(The data)
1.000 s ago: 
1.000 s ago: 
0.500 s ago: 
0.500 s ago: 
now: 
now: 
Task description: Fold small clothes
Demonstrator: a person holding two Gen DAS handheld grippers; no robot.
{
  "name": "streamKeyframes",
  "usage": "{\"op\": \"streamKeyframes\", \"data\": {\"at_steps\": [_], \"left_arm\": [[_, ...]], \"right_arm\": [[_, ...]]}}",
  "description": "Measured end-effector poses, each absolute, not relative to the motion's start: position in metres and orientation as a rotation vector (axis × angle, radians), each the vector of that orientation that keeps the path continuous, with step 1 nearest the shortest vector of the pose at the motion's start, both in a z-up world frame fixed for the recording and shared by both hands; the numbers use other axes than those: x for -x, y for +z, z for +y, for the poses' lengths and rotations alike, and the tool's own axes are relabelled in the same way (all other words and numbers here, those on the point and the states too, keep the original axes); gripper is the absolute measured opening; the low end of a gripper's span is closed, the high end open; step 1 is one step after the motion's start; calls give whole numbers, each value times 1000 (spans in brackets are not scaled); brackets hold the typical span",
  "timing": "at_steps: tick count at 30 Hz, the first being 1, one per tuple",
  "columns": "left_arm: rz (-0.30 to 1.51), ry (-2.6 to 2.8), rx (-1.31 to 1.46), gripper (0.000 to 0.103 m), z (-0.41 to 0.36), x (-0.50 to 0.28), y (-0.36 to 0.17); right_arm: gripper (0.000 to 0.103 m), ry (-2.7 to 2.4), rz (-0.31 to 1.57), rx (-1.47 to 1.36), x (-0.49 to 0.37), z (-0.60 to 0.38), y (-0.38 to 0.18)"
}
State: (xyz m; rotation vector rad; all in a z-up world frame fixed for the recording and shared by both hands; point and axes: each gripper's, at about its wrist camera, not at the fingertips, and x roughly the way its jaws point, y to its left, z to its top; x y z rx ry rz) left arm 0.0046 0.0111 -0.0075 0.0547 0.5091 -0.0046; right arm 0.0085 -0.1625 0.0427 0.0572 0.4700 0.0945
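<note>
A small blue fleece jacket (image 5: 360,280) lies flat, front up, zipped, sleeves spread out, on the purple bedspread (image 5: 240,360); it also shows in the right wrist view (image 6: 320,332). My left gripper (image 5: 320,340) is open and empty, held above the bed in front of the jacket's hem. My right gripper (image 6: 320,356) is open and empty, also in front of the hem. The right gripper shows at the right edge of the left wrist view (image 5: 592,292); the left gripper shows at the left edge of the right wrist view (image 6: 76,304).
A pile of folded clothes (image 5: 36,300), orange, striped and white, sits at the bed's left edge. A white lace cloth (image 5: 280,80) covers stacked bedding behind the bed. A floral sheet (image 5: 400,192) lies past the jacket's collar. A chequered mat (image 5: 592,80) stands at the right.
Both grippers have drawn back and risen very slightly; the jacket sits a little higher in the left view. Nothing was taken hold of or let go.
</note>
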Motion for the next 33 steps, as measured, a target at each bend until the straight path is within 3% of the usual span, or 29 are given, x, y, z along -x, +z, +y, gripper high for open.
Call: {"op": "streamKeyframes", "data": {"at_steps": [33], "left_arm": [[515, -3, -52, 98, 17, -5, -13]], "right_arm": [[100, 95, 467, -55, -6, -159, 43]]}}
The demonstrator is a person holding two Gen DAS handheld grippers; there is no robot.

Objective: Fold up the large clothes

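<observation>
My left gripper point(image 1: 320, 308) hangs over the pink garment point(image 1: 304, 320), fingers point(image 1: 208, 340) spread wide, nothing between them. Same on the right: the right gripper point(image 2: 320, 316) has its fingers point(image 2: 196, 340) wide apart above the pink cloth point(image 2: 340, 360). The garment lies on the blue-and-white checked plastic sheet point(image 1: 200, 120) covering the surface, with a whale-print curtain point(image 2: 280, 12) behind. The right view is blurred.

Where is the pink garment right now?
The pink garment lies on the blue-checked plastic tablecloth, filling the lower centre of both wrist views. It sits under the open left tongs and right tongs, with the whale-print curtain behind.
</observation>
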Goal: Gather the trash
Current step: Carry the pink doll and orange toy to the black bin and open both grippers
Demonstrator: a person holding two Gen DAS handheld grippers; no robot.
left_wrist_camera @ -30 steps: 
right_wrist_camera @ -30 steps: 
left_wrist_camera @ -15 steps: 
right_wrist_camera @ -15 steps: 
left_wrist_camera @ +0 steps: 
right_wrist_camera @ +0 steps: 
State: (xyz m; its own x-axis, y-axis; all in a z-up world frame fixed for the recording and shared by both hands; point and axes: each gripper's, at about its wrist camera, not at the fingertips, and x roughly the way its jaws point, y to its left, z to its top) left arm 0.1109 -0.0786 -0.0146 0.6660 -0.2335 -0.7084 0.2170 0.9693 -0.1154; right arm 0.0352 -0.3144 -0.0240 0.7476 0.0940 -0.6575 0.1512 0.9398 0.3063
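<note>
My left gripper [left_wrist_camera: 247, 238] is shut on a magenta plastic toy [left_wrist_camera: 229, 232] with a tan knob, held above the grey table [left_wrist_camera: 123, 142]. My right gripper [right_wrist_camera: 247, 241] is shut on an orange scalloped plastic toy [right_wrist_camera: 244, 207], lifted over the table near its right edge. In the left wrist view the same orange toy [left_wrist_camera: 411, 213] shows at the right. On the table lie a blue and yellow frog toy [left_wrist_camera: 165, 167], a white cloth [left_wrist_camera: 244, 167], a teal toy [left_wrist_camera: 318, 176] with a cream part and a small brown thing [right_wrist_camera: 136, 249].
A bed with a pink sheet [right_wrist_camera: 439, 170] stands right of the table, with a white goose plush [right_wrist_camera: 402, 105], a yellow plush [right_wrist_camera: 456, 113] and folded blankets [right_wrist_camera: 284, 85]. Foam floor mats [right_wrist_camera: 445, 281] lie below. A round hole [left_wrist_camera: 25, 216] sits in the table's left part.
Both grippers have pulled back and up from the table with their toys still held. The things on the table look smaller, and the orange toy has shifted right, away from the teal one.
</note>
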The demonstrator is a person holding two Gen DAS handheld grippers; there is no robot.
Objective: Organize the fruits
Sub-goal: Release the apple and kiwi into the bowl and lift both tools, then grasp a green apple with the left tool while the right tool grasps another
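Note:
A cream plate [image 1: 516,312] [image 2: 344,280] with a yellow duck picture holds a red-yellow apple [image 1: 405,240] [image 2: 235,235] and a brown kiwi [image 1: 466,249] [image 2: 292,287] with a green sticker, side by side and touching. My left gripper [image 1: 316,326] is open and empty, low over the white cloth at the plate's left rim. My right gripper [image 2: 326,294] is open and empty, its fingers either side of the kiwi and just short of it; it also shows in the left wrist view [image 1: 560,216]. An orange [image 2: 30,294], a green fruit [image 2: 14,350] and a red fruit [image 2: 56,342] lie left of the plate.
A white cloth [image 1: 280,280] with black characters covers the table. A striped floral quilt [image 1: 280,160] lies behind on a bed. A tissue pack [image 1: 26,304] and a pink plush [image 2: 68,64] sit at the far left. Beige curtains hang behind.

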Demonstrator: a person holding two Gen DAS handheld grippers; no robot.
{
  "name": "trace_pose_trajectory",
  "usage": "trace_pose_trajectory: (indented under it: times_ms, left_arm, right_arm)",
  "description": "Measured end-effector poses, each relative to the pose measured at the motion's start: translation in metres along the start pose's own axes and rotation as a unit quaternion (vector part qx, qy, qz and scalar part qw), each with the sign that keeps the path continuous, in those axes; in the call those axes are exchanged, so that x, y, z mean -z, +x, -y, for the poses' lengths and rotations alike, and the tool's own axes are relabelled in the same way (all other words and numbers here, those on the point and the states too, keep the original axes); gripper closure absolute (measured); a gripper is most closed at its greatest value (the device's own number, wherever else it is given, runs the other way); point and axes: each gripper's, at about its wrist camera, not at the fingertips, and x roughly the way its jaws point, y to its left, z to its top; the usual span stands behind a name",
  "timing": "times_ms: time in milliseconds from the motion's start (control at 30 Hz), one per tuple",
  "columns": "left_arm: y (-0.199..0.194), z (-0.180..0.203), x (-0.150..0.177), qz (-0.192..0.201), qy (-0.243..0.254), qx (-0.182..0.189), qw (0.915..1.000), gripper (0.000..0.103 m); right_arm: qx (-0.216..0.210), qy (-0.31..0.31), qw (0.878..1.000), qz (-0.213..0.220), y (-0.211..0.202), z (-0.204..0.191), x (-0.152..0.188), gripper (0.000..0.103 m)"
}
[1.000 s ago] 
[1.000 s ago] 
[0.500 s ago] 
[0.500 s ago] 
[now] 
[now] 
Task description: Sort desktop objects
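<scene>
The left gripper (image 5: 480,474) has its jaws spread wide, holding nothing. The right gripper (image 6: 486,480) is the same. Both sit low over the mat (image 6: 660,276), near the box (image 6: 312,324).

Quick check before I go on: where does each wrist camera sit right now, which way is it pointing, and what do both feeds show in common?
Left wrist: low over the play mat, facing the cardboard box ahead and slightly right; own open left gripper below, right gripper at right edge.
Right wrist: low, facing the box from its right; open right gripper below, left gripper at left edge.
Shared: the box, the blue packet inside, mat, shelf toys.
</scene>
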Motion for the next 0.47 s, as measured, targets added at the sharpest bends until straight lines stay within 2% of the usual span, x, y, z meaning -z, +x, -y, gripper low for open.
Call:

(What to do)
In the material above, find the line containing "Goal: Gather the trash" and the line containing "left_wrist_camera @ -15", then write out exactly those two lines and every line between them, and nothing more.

(Exercise response)
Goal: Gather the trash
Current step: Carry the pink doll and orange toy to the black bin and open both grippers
Demonstrator: a person holding two Gen DAS handheld grippers; no robot.
left_wrist_camera @ -30 steps: 
right_wrist_camera @ -30 steps: 
left_wrist_camera @ -15 steps: 

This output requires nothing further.